I have a set of structures similar to:
typedef struct {
int a;
int b;
} ITEM;
typedef struct {
int orderID;
std::vector<ITEM> items;
} ORDER;
typedef struct {
int orderSetID;
std::vector<ORDER> Orders;
} ORDER_SET;
The problem is that the number of orders ranges between 100,000 to 10,000,000 and the number of ITEMS
in an ORDER
ranges from 1 to 500.
The issue is, as I build the ORDER_SET
, I don't know how many ORDERs there will be. I do know when I add an ORDER
how many ITEMS there will be.
Here are some problems:
1) Ideally once I allocate the memory for all of the ORDERs using Orders.resize(), I'd be able to reuse the memory, but it appears that Orders.clear()
does delete it all.
2) I start with a somewhat reasonable size for Orders, say Orders.resize(500,000)

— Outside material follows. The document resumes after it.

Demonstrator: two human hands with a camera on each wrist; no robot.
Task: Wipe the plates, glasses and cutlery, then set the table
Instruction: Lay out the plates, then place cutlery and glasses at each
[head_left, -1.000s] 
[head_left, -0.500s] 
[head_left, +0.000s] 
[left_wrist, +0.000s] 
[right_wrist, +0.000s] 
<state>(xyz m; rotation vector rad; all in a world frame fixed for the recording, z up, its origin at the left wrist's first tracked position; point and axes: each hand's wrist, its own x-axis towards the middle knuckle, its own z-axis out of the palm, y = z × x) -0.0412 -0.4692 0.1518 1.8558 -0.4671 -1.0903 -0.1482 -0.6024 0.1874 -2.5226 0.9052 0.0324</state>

, but the problem is that when I hit large numbers of orders the resize of the Orders vector takes forever because it has to copy all of the ORDER.item
vectors.
Seems like a similar issue to storing spare matrixes, the issue being that I also don't know how large the structure is going to be before I create it.
Additional information:
1) Using Visual Studio 2008
2) As posted in the comments below I was able to improve the construction of an ORDER_SET
which contains 10000000 Orders in a reasonable time by replacing items
with two fields leaving:
typedef struct {
int orderID;
ITEM singleItem;
std::vector<ITEM> *pItems;
} ORDER;
I put all of the pItems into a separate vector which I use for deleting later.
Now the big issue left is that it appears that calling ORDER_SET.Orders.clear()
takes quite some time. I'm not sure why though.
Is there a call like clear() which doesn't release the memory, but just sets end
to begin
? Once the vector has gotten that large, there really isn't any reason to free the memory, since I might need it again.